Baseten and Truss natively support model I/O in binary and use msgpack encoding for efficiency.

Deploy a basic Truss for binary I/O

If you need a deployed model to try the invocation examples below, follow these steps to create and deploy a super basic Truss that accepts and returns binary data. The Truss performs no operations and is purely illustrative.

Send raw bytes as model input

To send binary data as model input:

  1. Set the content-type HTTP header to application/octet-stream
  2. Use msgpack to encode the data or file
  3. Make a POST request to the model

This code sample assumes you have a file Gettysburg.mp3 in the current working directory. You can download the 11-second file from our CDN or replace it with your own file.

call_model.py
import os
import requests
import msgpack


model_id = "MODEL_ID" # Replace with your model ID
deployment = "development" # `development`, `production`, or a deployment ID
baseten_api_key = os.environ["BASETEN_API_KEY"]
# Specify the URL to which you want to send the POST request
url = f"https://model-{model_id}.api.baseten.co/{deployment}/predict"
headers={
    "Authorization": f"Api-Key {baseten_api_key}",
    "content-type": "application/octet-stream",
}

with open('Gettysburg.mp3', 'rb') as file:
    response = requests.post(
        url,
        headers=headers,
        data=msgpack.packb({'byte_data': file.read()})
    )

print(response.status_code)
print(response.headers)

To support certain types like numpy and datetime values, you may need to extend client-side msgpack encoding with the same encoder and decoder used by Truss.

Parse raw bytes from model output

To use the output of a non-streaming model response, decode the response content.

call_model.py
# Continues `call_model.py` from above

binary_output = msgpack.unpackb(response.content)

# Change extension if not working with mp3 data
with open('output.mp3', 'wb') as file:
    file.write(binary_output["byte_data"])

Streaming binary outputs

You can also stream output as binary.
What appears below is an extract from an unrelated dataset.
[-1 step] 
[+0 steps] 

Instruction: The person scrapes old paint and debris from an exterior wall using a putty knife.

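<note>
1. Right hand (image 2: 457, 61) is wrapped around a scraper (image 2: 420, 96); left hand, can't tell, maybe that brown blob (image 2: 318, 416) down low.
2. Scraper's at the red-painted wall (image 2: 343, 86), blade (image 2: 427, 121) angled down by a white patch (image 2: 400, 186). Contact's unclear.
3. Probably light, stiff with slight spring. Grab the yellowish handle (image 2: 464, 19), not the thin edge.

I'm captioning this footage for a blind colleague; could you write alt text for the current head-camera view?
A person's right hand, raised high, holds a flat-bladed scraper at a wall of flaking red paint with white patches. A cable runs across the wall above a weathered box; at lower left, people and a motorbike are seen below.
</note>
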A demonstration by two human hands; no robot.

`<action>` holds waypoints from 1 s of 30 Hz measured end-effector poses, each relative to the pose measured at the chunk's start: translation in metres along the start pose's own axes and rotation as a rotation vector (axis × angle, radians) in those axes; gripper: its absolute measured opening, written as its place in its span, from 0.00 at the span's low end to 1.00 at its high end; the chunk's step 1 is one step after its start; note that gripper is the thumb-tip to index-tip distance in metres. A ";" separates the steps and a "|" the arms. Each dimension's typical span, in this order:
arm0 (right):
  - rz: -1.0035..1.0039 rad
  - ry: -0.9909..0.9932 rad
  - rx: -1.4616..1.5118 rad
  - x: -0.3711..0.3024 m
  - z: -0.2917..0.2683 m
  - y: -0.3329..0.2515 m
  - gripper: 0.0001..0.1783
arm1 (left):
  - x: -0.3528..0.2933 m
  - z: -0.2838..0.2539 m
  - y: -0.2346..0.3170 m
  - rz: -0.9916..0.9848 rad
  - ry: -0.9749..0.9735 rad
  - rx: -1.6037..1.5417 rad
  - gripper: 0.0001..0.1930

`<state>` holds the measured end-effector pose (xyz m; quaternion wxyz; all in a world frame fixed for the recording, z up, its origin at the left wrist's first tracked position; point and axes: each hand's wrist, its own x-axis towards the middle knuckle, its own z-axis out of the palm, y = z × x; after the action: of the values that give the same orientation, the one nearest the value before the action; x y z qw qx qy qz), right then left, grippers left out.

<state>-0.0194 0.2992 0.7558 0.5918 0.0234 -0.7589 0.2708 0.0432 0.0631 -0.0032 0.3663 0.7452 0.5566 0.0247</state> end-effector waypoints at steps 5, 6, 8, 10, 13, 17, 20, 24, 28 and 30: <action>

This is useful for sending large files or reading binary output as it is generated.

In the model.py, you must create a streaming output.

model/model.py
# Replace the predict function in your Truss
def predict(self, model_input):
    import os

    current_dir = os.path.dirname(__file__)
    file_path = os.path.join(current_dir, "tmpfile.txt")
    with open(file_path, mode="wb") as file:
            file.write(bytes(model_input["text"], encoding="utf-8"))
    
    def iterfile():
        # Get the directory of the current file
        current_dir = os.path.dirname(__file__)
        # Construct the full path to the .wav file
        file_path = os.path.join(current_dir, "tmpfile.txt")
        with open(file_path, mode="rb") as file_like:
            yield from file_like

    return iterfile()

Then, in your client, you can use streaming output directly without decoding.

stream_model.py
import os
import requests
import json

model_id = "MODEL_ID" # Replace with your model ID
deployment = "development" # `development`, `production`, or a deployment ID
baseten_api_key = os.environ["BASETEN_API_KEY"]
# Specify the URL to which you want to send the POST request
url = f"https://model-{model_id}.api.baseten.co/{deployment}/predict"
headers={
    "Authorization": f"Api-Key {baseten_api_key}",
}

s = requests.Session()
with s.post(
    # Endpoint for production deployment, see API reference for more
    f"https://model-{model_id}.api.baseten.co/{deployment}/predict",
    headers={"Authorization": f"Api-Key {baseten_api_key}"},
    data=json.dumps({"text": "Lorem Ipsum"}),
    # Include stream=True as an argument so the requests libray knows to stream
    stream=True,
) as response:
    for token in response.iter_content(1):
        print(token) # Prints bytes